How Good Are You at Reasonable Explanations?
by Barbara Hurst, BOL GuruGuru Bios
208.62 Suspicious Activity Reports
(c)(4)(iii) "...or is not the sort in which the particular customer would normally be expected to engage, and the bank knows of no reasonable explanation for the transaction after examining the available facts, including the background and possible purpose of the transaction."
Situation: Single name account. Signature card indicates the individual is unemployed. The new data reports you just started getting recently show $35,000 in cash deposited over the last three months.
Holy cow! Quick! File a Suspicious Activity Report! You may even want to make a call to the local DEA on this one!
But wait! You've had this account for over ten years. This man and his wife have loans with you. You debit the account for his mortgage, and the checks going out of the account are the regular ones he's been writing for car payment, electric company, taxes and so forth for the last ten years. They have trust accounts for their kids. Maybe he's not a drug dealer who is laundering money after all.
So you talk to the customer. You learn that he works with his wife who is a real estate broker who runs her real estate proprietorship account at another bank. She splits commission checks, and gives him cash to deposit They've been doing this for years with no problem. But with the new system you had put in that shows aggregated cash deposits, the report indicates suspected money laundering activity.
Situation: Your Amish customer comes in every Monday with big cash deposits from weekend sales at the farmer's markets. Data reports say large aggregate sums. Is it really suspicious?
Do you file a Suspicious Activity Report?

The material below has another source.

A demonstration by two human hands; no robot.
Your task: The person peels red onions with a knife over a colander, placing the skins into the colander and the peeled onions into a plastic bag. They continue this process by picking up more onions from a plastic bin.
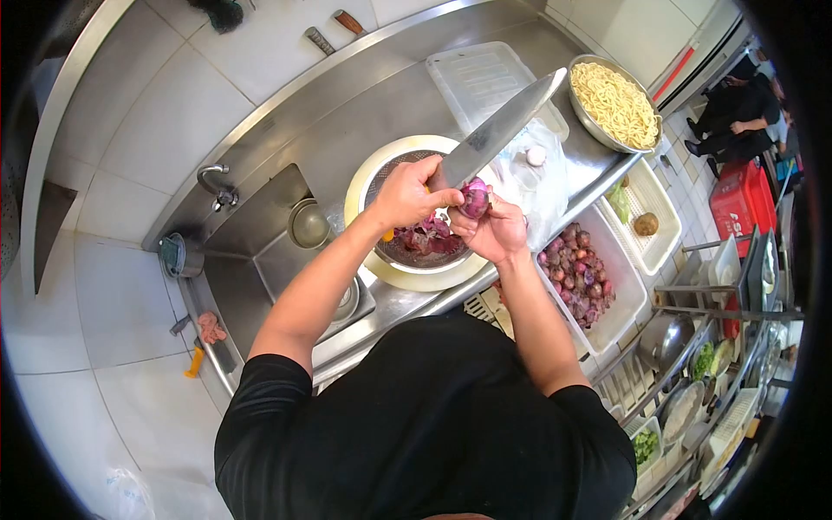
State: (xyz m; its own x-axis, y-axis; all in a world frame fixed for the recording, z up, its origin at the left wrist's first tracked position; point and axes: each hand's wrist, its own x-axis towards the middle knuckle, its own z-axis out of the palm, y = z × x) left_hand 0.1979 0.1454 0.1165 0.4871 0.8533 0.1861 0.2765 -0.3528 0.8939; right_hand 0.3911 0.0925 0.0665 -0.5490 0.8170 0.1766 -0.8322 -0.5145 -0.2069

FinCEN says no - because it really is not suspicious activity. It's simply the way your customer is running his account. It has a reasonable explanation.
Your examiner will say…?
And you know the answer there is "Yes." And if you don't file with such evidence in your data, you are very likely to be criticized - or worse.
Do you suggest to your customer that his wife would do better to give him a check to deposit so all those cash deposits don't show up? Do you tell your Amish customer to buy money orders to deposit?
Better not. That could be viewed as suggesting and encouraging structuring.
Do you get a letter of explanation from your customer and/or his wife and keep it on file to give to the examiner, thus justifying not filing? And will that satisfy your regulator?
Maybe - maybe not. Depending what kind of heat they're taking. The Riggs situation is being felt all through the industry in stiffer adherence to filing requirements, and more thorough BSA reviews.
What will happen to your depositors if you file?
More than likely, nothing at all. That report will go in with the millions of others we've filed. But if the deposits continue, now you have to file every 90 days.
This is truly a "damned-if-you-do-damned-if-you-don't" situation. A no-win situation. We found if you go to FinCEN you'll get one answer - from your examiner you'll get a different one.
We think you should start learning how to write up a "reasonable explanation" and take a stand. If you truly know your customer, you should be able to do that with no trouble at all.